Charpilles Valentin & Sacha Decoppet Éditions Bernard Camiche éditeur

Charpilles

Valentin & Sacha Decoppet

Éditions Bernard Campiche éditeur

 

« Il y a des textes qui ne devraient être que murmurés ou chuchotés. D’autres qu’il faudrait pouvoir hurler ou marteler. » Georges Perec. Penser/Classer.

 

« Charpilles » est essentiel et finement politique.

Valentin & Sacha Decoppet sont deux frères qui, ici, rassemblent leurs talents fascinants.

Valentin est écrivain et éditeur. Sacha est graphiste.

Ce livre atypique d’un format soupe, perforé de quatre trous sur le côté droit de chacune des pages et de la couverture est un double langage.

L’entrée même dans le monde du travail. On ressent un ouvrage en coopération et opératif.

Une archive sociétale en advenir.

Un document précieux et allégorique.

Doté d’un pouvoir créatif hors norme, original et bientôt universel.

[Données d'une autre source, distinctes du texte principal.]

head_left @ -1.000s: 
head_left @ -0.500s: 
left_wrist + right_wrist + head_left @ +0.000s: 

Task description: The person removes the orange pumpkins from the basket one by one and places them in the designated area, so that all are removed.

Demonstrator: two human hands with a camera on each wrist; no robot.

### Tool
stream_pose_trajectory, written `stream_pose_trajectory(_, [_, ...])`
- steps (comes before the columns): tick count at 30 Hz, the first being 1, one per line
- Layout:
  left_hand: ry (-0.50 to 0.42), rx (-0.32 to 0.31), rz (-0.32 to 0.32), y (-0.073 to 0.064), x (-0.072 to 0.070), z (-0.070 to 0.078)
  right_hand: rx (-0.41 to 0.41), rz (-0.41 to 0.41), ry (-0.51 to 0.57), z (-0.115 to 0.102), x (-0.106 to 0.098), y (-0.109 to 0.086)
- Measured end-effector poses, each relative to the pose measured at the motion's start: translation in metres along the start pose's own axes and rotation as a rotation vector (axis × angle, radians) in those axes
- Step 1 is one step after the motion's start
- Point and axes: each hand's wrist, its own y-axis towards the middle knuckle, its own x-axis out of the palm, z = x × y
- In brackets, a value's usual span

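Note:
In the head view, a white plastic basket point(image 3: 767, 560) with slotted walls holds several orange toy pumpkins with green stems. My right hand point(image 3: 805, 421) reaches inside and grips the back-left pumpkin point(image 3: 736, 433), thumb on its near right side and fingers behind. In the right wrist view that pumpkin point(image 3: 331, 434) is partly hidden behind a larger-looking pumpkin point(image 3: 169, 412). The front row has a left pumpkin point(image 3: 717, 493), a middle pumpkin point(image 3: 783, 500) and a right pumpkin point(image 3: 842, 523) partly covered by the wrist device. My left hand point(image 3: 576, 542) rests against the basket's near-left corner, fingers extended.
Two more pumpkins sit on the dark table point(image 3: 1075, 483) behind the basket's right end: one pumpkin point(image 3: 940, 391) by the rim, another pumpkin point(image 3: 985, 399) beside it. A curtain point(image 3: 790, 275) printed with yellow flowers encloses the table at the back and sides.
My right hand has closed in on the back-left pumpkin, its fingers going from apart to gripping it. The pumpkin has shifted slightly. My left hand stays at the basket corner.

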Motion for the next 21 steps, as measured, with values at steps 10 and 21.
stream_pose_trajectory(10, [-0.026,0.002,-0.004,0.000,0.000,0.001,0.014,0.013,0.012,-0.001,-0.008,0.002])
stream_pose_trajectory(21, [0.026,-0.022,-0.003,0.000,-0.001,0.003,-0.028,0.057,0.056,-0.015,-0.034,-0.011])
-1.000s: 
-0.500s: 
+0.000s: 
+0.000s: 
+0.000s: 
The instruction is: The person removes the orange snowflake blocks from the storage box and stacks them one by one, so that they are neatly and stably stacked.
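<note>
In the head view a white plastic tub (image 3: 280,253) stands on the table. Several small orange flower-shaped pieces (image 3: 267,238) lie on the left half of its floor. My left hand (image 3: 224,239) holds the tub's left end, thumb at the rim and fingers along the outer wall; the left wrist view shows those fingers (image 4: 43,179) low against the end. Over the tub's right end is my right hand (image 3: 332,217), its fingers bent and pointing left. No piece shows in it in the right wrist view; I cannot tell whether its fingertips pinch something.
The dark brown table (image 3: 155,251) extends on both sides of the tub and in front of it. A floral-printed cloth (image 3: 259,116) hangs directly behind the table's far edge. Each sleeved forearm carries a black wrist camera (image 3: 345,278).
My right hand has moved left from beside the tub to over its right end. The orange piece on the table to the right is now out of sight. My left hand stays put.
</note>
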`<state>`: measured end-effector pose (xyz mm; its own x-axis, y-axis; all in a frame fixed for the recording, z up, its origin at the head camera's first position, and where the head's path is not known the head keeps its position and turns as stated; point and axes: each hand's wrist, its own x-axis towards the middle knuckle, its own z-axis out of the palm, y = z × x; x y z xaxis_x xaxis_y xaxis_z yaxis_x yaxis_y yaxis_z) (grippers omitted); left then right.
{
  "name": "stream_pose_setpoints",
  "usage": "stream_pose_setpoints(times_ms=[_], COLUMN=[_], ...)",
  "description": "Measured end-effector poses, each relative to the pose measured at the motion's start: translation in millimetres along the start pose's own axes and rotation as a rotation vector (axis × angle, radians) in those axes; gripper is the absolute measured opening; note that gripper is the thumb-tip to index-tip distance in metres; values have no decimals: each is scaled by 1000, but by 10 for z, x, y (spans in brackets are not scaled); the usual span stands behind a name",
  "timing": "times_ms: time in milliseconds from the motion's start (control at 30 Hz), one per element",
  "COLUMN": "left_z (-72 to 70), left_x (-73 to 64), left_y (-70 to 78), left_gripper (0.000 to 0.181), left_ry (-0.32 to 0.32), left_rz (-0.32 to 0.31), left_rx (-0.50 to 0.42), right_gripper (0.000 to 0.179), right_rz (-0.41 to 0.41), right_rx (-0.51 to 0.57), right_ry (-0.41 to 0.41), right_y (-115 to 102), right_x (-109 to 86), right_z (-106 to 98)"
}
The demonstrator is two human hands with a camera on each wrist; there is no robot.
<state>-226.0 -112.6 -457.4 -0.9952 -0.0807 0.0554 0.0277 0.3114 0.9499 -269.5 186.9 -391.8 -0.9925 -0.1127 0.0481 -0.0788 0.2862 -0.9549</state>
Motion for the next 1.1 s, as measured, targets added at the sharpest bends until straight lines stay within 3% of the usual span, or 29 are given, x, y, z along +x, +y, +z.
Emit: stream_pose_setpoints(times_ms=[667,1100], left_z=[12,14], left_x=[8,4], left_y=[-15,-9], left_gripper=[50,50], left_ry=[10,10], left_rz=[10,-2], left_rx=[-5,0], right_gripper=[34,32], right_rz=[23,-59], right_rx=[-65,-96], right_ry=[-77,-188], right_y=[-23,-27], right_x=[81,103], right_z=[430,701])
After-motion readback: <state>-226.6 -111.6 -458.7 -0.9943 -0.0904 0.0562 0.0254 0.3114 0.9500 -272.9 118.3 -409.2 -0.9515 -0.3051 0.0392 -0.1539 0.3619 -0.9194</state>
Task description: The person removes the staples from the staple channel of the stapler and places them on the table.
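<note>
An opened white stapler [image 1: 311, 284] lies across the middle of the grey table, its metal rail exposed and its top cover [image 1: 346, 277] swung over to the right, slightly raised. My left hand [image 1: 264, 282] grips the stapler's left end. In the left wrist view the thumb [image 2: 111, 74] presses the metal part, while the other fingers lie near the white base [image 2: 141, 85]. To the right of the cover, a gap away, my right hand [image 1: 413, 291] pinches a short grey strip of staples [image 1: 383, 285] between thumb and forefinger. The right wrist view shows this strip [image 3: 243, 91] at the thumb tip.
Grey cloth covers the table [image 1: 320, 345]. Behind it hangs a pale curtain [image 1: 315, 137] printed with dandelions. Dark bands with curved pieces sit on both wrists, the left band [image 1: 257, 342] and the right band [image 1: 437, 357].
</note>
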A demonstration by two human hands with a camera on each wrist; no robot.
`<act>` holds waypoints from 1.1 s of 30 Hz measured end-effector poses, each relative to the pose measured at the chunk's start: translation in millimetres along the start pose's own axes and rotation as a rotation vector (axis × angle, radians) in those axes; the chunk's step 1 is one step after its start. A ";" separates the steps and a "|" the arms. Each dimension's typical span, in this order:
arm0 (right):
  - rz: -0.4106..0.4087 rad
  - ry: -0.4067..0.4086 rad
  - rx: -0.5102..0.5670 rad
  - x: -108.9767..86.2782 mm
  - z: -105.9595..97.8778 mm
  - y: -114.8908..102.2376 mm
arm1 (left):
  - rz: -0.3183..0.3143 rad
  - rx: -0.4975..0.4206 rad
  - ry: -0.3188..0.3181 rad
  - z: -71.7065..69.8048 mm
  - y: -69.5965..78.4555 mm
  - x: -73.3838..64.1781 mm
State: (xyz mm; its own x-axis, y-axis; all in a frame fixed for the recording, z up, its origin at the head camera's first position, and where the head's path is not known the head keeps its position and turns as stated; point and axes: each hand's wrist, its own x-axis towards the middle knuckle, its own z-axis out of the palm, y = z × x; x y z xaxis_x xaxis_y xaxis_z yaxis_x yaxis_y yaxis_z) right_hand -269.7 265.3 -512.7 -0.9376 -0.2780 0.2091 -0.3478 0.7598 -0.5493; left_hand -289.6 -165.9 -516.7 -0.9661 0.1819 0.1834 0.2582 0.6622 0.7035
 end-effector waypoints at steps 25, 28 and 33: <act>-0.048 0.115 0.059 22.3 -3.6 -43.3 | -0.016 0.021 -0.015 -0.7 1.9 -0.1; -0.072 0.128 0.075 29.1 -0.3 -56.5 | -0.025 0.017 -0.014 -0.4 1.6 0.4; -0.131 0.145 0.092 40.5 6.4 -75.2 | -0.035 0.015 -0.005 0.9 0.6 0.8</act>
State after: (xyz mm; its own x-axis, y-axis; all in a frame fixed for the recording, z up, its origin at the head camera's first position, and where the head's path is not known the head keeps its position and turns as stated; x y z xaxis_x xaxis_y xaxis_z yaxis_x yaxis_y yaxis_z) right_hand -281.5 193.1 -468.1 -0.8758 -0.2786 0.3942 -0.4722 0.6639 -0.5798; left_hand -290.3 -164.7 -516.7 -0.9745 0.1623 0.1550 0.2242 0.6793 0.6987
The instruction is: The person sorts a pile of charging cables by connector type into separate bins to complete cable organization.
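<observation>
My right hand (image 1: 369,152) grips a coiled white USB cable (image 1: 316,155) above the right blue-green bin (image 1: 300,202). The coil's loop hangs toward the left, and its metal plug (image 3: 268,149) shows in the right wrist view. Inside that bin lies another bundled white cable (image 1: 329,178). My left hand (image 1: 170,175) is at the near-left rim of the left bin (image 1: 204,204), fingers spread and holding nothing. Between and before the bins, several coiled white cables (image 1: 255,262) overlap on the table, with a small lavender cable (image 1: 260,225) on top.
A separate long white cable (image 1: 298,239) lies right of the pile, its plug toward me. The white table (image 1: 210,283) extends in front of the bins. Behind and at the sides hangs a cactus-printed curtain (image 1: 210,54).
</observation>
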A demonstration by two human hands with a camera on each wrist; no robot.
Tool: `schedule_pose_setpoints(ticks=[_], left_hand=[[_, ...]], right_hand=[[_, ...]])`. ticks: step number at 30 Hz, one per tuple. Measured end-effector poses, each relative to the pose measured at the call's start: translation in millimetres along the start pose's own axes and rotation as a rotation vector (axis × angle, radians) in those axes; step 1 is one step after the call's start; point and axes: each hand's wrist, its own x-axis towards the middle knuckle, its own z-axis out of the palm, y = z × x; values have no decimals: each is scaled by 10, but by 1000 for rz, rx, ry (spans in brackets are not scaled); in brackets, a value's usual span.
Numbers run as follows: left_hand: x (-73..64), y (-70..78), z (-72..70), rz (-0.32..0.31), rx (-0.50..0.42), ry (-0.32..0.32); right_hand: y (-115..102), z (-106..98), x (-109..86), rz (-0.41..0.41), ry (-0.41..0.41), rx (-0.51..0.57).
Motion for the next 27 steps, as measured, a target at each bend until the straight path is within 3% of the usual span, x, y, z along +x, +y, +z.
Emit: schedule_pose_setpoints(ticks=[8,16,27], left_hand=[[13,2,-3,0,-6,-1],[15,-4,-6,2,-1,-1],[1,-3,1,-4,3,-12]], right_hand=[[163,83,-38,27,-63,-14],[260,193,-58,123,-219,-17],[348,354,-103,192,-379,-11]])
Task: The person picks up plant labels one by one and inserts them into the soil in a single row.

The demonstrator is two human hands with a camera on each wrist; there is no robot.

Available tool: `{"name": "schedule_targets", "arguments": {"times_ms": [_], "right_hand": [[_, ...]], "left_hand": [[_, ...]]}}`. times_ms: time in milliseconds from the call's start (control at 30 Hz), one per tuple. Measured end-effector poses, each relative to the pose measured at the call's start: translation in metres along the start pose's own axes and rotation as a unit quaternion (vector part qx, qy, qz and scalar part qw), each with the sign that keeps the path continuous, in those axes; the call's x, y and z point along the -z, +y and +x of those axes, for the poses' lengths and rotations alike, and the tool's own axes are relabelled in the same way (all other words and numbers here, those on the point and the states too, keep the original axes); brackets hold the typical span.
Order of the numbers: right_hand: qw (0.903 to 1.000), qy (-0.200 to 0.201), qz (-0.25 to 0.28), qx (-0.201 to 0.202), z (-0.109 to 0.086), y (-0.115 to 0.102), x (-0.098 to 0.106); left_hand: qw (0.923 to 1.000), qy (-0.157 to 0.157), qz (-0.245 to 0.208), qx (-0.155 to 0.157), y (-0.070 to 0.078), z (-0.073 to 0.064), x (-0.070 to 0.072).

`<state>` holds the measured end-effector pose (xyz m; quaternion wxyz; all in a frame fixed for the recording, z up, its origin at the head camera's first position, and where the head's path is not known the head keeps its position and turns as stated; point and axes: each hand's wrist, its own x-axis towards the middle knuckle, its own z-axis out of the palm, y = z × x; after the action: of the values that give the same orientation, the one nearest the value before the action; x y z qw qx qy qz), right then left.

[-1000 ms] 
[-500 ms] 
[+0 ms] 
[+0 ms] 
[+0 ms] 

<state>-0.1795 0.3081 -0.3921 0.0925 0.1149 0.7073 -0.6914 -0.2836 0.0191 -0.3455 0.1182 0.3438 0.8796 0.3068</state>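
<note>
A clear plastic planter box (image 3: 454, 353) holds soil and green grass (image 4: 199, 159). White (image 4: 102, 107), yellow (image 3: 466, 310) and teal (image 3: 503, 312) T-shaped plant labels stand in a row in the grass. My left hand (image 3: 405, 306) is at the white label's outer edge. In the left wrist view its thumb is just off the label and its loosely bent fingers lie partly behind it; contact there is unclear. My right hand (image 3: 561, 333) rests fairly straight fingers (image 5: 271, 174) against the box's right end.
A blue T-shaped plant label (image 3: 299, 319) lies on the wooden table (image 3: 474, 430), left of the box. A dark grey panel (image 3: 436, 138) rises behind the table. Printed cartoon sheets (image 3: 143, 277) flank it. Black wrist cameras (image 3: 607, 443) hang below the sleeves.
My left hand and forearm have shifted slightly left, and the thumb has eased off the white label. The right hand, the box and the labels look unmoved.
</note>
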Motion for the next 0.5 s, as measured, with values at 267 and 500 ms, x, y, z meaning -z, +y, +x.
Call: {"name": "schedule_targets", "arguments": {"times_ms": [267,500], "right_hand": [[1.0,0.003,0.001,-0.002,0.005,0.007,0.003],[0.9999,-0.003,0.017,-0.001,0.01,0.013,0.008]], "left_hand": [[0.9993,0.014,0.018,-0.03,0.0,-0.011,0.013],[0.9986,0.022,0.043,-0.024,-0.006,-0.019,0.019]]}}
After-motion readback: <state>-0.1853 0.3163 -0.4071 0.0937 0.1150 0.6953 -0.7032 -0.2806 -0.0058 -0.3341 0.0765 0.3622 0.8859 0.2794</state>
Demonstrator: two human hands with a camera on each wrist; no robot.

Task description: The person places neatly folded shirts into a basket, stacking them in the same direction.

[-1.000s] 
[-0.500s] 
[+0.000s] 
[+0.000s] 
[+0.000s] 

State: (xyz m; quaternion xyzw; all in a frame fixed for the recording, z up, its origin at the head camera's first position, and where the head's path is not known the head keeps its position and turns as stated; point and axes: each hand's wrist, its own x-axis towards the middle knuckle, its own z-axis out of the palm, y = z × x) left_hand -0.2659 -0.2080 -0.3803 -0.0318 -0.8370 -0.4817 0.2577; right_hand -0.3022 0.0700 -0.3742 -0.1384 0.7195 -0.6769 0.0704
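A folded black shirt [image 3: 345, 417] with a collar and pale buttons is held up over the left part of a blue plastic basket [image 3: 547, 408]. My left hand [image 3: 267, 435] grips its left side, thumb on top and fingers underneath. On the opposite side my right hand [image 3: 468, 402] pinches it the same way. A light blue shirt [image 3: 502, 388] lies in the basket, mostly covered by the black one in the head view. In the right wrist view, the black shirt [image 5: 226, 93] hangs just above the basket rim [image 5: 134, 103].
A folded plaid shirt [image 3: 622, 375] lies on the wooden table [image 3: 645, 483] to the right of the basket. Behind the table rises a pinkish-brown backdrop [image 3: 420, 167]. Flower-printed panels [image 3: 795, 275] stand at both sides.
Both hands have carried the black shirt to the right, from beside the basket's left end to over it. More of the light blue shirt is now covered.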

Tant sa valeur humaine est un outil pour tous et toutes.

« Charpilles », lire, grappiller, regarder, saisir, soutenir, retenir.

Avancer dans une cadence dactylographique.

Suivre les traits, les graphiques, les cercles, les pointillées, les flèches et les mesures.

Des charpilles irrécusables et nécessaires.

Des morceaux d’architecture, tels des coups de maillet sur nos consciences.

L’esthétique créatrice est une gageure, où chaque mot fait sens, percute, et déclame un objet-livre engagé et crucial, douloureux et véridique.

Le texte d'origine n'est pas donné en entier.